Segment Start: Provided data

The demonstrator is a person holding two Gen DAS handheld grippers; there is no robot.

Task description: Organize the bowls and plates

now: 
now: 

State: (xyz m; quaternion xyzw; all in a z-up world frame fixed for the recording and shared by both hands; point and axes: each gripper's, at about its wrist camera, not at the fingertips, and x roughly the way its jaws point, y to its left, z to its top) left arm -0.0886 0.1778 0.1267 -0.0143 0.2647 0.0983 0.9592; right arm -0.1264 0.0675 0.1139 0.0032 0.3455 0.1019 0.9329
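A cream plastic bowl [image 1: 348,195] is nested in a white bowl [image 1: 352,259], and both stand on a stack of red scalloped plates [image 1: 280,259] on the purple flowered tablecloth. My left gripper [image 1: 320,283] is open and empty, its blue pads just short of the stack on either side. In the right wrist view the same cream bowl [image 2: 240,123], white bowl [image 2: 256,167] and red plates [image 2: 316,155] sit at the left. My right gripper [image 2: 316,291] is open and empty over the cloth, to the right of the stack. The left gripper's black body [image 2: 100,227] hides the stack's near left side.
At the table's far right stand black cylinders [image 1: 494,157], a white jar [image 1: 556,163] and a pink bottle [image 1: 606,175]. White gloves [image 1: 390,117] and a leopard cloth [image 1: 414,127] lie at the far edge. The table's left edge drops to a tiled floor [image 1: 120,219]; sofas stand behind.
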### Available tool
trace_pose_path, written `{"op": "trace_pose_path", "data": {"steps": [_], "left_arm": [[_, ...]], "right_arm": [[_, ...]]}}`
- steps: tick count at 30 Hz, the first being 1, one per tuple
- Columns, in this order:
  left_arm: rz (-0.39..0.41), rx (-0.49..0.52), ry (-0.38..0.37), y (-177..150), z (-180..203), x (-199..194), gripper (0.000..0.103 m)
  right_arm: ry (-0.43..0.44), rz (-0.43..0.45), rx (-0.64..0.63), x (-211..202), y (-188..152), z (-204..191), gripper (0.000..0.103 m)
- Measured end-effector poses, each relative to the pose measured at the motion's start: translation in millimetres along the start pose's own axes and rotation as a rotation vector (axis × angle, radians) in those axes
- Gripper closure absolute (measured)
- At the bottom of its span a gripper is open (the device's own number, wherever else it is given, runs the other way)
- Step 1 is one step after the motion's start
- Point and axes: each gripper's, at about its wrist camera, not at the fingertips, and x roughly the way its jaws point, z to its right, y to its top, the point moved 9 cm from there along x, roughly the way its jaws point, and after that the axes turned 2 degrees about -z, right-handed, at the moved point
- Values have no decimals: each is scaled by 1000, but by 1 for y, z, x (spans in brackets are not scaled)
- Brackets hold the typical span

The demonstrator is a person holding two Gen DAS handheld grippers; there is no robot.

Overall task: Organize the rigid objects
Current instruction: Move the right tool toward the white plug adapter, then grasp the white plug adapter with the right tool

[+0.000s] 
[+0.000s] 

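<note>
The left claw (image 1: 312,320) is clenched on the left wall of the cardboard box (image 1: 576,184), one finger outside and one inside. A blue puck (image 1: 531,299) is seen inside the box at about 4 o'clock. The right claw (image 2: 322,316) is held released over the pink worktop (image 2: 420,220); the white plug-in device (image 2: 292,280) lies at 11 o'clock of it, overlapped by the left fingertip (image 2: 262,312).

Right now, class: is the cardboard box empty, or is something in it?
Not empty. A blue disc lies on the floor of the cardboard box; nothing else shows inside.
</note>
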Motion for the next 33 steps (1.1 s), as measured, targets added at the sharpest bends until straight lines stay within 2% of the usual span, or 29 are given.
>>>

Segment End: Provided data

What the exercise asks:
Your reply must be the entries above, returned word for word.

Exercise result:
The demonstrator is a person holding two Gen DAS handheld grippers; there is no robot.

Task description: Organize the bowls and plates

now: 
now: 

State: (xyz m; quaternion xyzw; all in a z-up world frame fixed for the recording and shared by both hands; point and axes: each gripper's, at about its wrist camera, not at the fingertips, and x roughly the way its jaws point, y to its left, z to its top) left arm -0.0886 0.1778 0.1267 -0.0143 0.2647 0.0983 0.9592; right arm -0.1264 0.0675 0.1139 0.0032 0.3455 0.1019 0.9329
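A cream plastic bowl [image 1: 348,195] is nested in a white bowl [image 1: 352,259], and both stand on a stack of red scalloped plates [image 1: 280,259] on the purple flowered tablecloth. My left gripper [image 1: 320,283] is open and empty, its blue pads just short of the stack on either side. In the right wrist view the same cream bowl [image 2: 240,123], white bowl [image 2: 256,167] and red plates [image 2: 316,155] sit at the left. My right gripper [image 2: 316,291] is open and empty over the cloth, to the right of the stack. The left gripper's black body [image 2: 100,227] hides the stack's near left side.
At the table's far right stand black cylinders [image 1: 494,157], a white jar [image 1: 556,163] and a pink bottle [image 1: 606,175]. White gloves [image 1: 390,117] and a leopard cloth [image 1: 414,127] lie at the far edge. The table's left edge drops to a tiled floor [image 1: 120,219]; sofas stand behind.
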### Available tool
trace_pose_path, written `{"op": "trace_pose_path", "data": {"steps": [_], "left_arm": [[_, ...]], "right_arm": [[_, ...]]}}`
- steps: tick count at 30 Hz, the first being 1, one per tuple
- Columns, in this order:
  left_arm: rz (-0.39..0.41), rx (-0.49..0.52), ry (-0.38..0.37), y (-177..150), z (-180..203), x (-199..194), gripper (0.000..0.103 m)
  right_arm: ry (-0.43..0.44), rz (-0.43..0.45), rx (-0.64..0.63), x (-211..202), y (-188..152), z (-204..191), gripper (0.000..0.103 m)
- Measured end-effector poses, each relative to the pose measured at the motion's start: translation in millimetres along the start pose's own axes and rotation as a rotation vector (axis × angle, radians) in those axes
- Gripper closure absolute (measured)
- At the bottom of its span a gripper is open (the device's own number, wherever else it is given, runs the other way)
- Step 1 is one step after the motion's start
- Point and axes: each gripper's, at about its wrist camera, not at the fingertips, and x roughly the way its jaws point, z to its right, y to its top, the point moved 9 cm from there along x, roughly the way its jaws point, and after that the axes turned 2 degrees about -z, right-handed, at the moved point
- Values have no decimals: each is scaled by 1000, but by 1 for y, z, x (spans in brackets are not scaled)
- Brackets hold the typical span

The demonstrator is a person holding two Gen DAS handheld grippers; there is no robot.

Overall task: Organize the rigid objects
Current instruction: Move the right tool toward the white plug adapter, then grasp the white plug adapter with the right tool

[+0.000s] 
[+0.000s] 

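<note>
The left claw (image 1: 312,320) is clenched on the left wall of the cardboard box (image 1: 576,184), one finger outside and one inside. A blue puck (image 1: 531,299) is seen inside the box at about 4 o'clock. The right claw (image 2: 322,316) is held released over the pink worktop (image 2: 420,220); the white plug-in device (image 2: 292,280) lies at 11 o'clock of it, overlapped by the left fingertip (image 2: 262,312).

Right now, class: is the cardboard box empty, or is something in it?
Not empty. A blue disc lies on the floor of the cardboard box; nothing else shows inside.
</note>
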Motion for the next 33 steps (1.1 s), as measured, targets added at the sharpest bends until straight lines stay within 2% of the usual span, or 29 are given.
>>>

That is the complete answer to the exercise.